- Brief
Nothing in the data should change when you return it, but leave the pictures out.

- Data shown
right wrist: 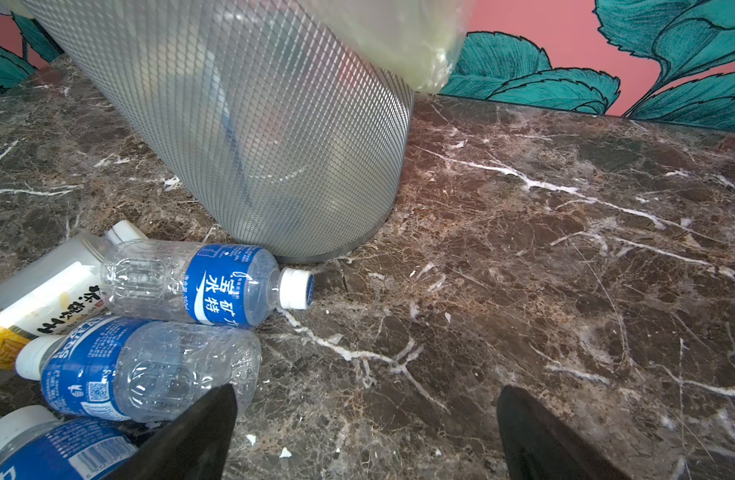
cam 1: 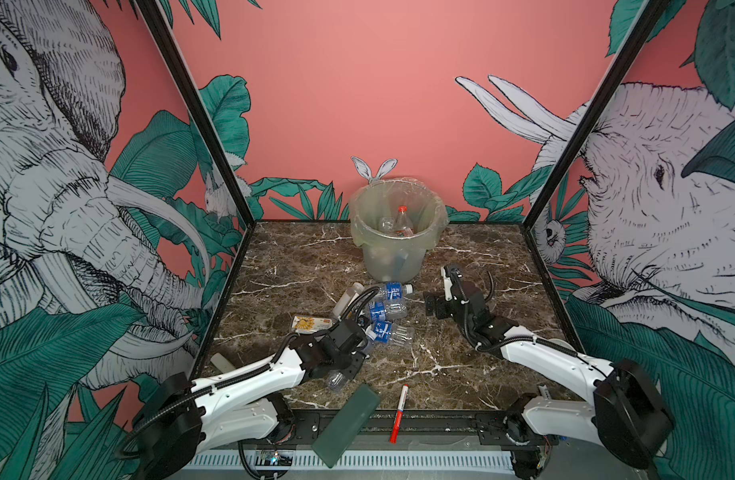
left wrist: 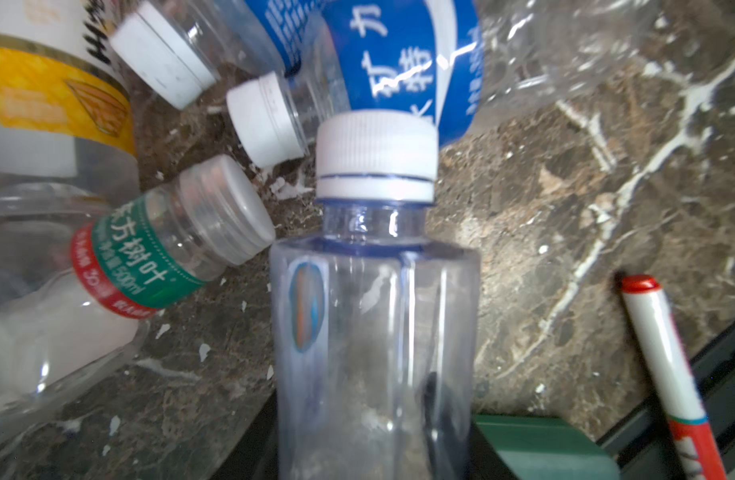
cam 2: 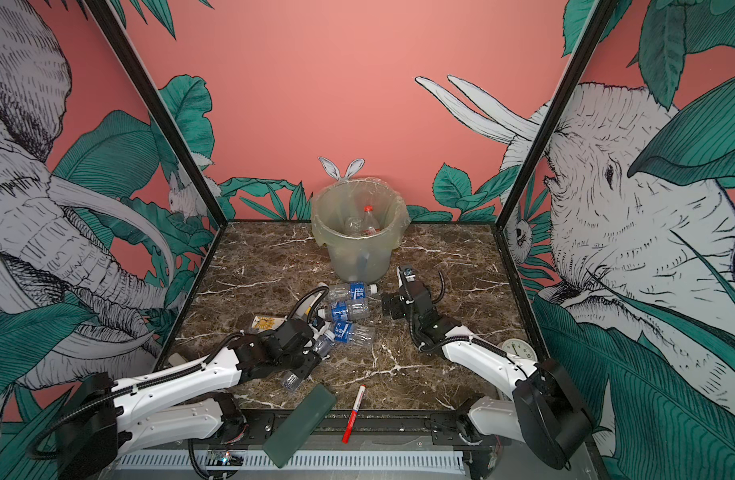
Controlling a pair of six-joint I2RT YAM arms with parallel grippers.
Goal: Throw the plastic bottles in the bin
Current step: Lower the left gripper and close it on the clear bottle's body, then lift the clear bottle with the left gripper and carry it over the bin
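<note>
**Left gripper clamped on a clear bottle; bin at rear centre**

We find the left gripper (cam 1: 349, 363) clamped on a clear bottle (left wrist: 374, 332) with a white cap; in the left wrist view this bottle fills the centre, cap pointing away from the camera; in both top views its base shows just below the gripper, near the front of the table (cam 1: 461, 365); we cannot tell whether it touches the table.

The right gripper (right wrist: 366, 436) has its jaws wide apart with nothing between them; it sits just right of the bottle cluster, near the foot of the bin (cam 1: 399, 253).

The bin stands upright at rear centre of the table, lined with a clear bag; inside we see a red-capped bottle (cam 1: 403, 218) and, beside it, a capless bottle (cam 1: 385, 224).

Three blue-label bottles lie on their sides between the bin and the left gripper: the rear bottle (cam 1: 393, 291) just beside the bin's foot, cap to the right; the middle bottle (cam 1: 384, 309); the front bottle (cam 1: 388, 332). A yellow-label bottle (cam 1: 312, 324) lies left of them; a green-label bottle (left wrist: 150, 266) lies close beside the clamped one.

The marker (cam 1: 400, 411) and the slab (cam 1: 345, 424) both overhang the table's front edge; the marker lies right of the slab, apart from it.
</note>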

- Answer to this task
right wrist: 
cam 1: 
left wrist: 
cam 2: 
Controlling a pair of six-joint I2RT YAM arms with parallel grippers.
Goal: Throw the plastic bottles in the bin
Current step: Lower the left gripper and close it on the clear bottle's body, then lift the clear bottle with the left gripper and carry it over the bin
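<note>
**Left gripper clamped on a clear bottle; bin at rear centre**

We find the left gripper (cam 1: 349, 363) clamped on a clear bottle (left wrist: 374, 332) with a white cap; in the left wrist view this bottle fills the centre, cap pointing away from the camera; in both top views its base shows just below the gripper, near the front of the table (cam 1: 461, 365); we cannot tell whether it touches the table.

The right gripper (right wrist: 366, 436) has its jaws wide apart with nothing between them; it sits just right of the bottle cluster, near the foot of the bin (cam 1: 399, 253).

The bin stands upright at rear centre of the table, lined with a clear bag; inside we see a red-capped bottle (cam 1: 403, 218) and, beside it, a capless bottle (cam 1: 385, 224).

Three blue-label bottles lie on their sides between the bin and the left gripper: the rear bottle (cam 1: 393, 291) just beside the bin's foot, cap to the right; the middle bottle (cam 1: 384, 309); the front bottle (cam 1: 388, 332). A yellow-label bottle (cam 1: 312, 324) lies left of them; a green-label bottle (left wrist: 150, 266) lies close beside the clamped one.

The marker (cam 1: 400, 411) and the slab (cam 1: 345, 424) both overhang the table's front edge; the marker lies right of the slab, apart from it.
</note>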

This finishes the output for the exercise.